It appears Rhode Island officials were worried that they might lose in court. That’s probably why they hired the celebrated star attorney DAVID BOIES to help defend against the unions’ legal challenges to the pension cuts! Bob Plain (RI Future.org) reported that Boies was “defending Raimondo and her pension plan at a great discount…” Boies “said he agreed to take the case because he believes that pension changes are needed across the U.S.”
Rhode Island Public Radio (RIPR) reported in April of this year that Superior Court Judge Sarah Taft-Carter had denied the state’s motion to dismiss a lawsuit challenging the 2011 overhaul of Rhode Island’s pension system. RIPR said that in her ruling Taft-Carter found that there was “an implied in-fact contract” between the state and the public employees challenging the pension overhaul.

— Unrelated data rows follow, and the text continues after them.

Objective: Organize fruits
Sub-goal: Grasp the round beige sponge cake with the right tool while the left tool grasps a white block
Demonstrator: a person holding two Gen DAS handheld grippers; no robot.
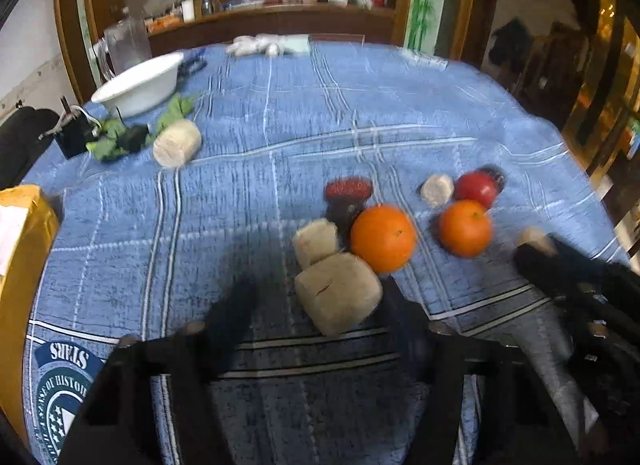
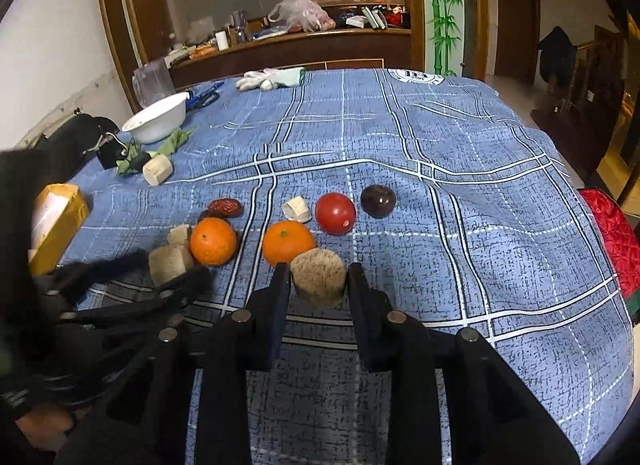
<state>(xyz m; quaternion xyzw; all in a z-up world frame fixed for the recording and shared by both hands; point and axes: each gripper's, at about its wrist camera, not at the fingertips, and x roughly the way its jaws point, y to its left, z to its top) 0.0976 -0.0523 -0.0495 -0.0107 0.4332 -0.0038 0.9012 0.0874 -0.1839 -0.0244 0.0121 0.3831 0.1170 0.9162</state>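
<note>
Fruits lie in a loose cluster on the blue plaid tablecloth, around the middle of the right wrist view. Going left to right there: at lower left the left gripper has its fingers spread wide around a beige stalk chunk, without visibly pressing it; behind that sit a smaller pale piece, a red date and an orange. Next come a second orange, a small white piece, a red tomato and a dark purple fruit. At lower centre the right gripper brackets a round beige chunk, its fingers beside the chunk's sides with small gaps showing, so it is not clamped. At upper left are a white bowl, green leaves and another pale chunk. The left wrist view is motion-blurred.
</note>
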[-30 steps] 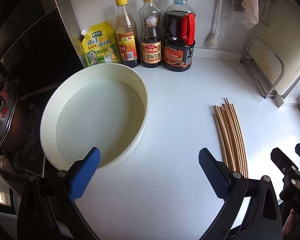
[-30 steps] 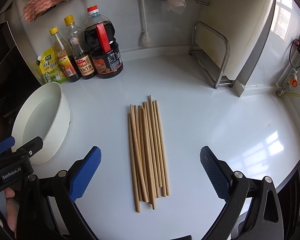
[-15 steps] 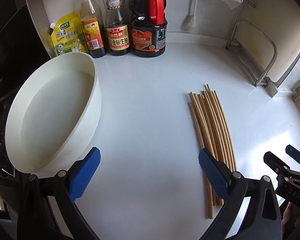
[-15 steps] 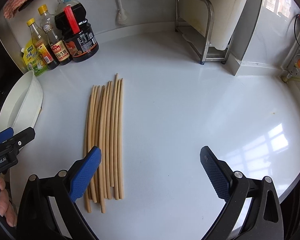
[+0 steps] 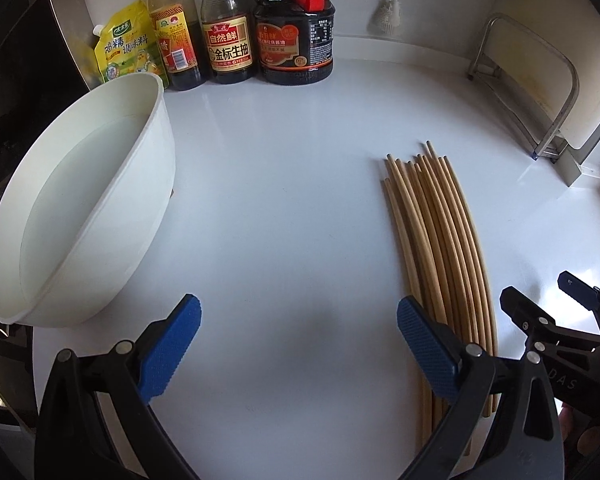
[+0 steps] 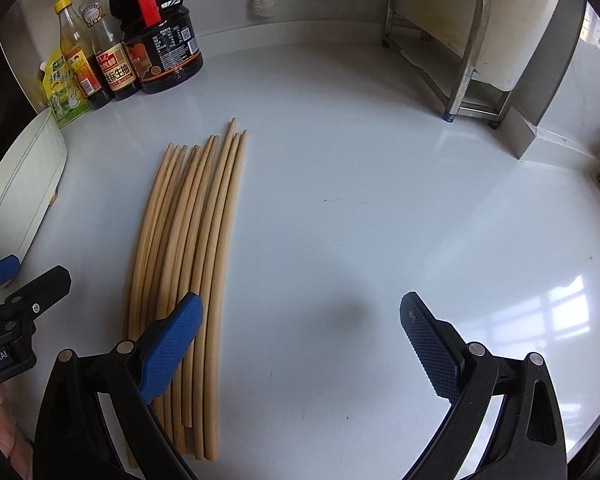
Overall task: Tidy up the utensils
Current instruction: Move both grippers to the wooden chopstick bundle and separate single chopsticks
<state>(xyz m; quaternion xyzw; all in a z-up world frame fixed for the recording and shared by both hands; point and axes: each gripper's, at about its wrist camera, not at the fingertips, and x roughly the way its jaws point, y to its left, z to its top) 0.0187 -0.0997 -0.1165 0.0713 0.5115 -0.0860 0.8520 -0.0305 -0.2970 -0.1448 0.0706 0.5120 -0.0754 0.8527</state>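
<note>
Left wrist: left gripper (image 5: 298, 334) gaped wide, empty, between white basin (image 5: 148, 184) and chopsticks (image 5: 436, 248) flat on counter. Right wrist: right gripper (image 6: 300, 334) wide, empty, bundle under left finger. Approach stage; next needs centring, closing.

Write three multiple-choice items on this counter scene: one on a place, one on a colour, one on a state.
1. Where do the chopsticks lie?
A. in the bowl
B. flat on the counter
C. on the steel rack

2. What colour are the pads of the right tongs?
A. blue
B. red
C. green

3. How are the left tongs?
A. shut on a chopstick
B. open, holding nothing
C. shut on the bowl

Key: 1 B, the bundle rests on the white counter; 2 A, both pads are blue; 3 B, the jaws stand wide apart over bare counter, beside the bowl.
</note>
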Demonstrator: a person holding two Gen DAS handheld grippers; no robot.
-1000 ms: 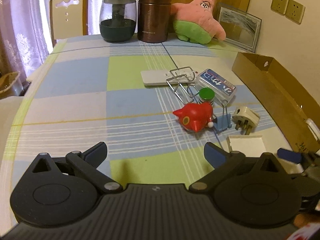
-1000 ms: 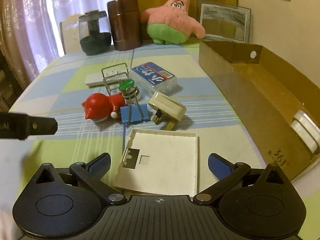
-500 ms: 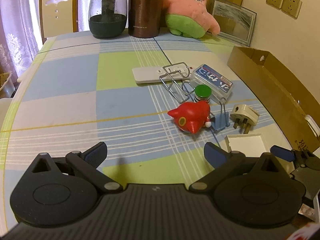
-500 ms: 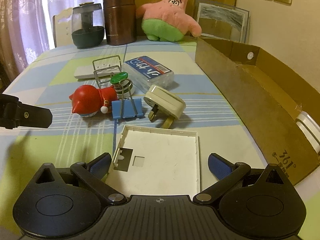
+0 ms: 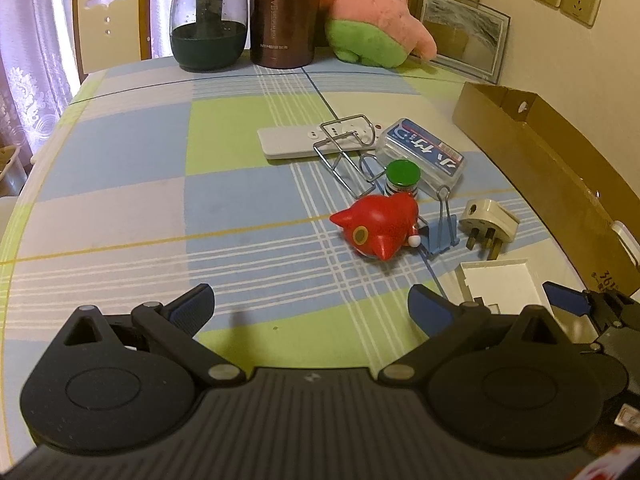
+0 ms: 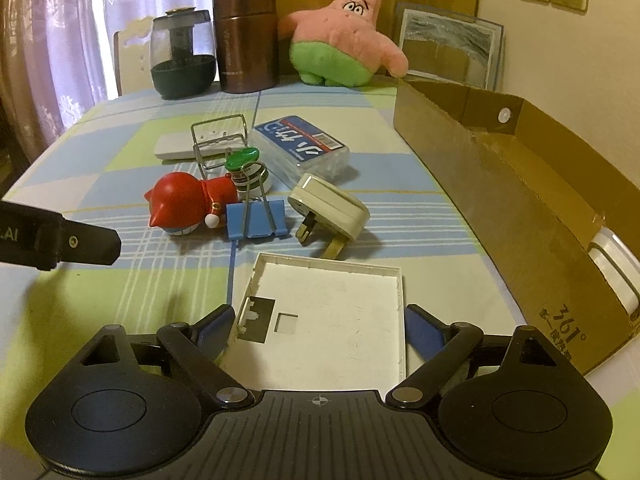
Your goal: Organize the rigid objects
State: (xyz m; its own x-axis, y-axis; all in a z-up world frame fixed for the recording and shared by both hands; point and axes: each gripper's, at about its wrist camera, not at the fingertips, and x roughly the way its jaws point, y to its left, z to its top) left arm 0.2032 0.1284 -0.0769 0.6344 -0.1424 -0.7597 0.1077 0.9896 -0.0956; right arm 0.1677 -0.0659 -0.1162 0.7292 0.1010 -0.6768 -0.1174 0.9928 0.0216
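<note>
Early days. My right gripper [image 6: 318, 326] fingers spread, straddling white plastic cover [image 6: 328, 312], not gripping. Left gripper [image 5: 310, 304] fingers spread, empty. Cardboard box [image 6: 520, 184] holds one white item; plug [image 6: 330, 210], binder clip [image 6: 256, 218], red toy [image 6: 188, 204] on bench [image 5: 120, 200].

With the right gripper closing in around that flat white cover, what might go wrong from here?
The white cover lies flat on the table, so the right gripper may slip off its thin edges. The plug sits just beyond and could get nudged. The cardboard box wall stands close on the right, risking a bump when lifting over.
</note>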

Interesting, don’t you think, that Dan Loeb and David Boies serve together on the board of directors of StudentsFirstNY, a local affiliate of Michelle Rhee’s StudentsFirst national organization that “has been one of the leading advocates pushing for states to abandon defined benefit plans?????” Don’t you find it interesting, too, that both men are involved with Gina Raimondo and what’s going on with public employees’ pensions in Rhode Island?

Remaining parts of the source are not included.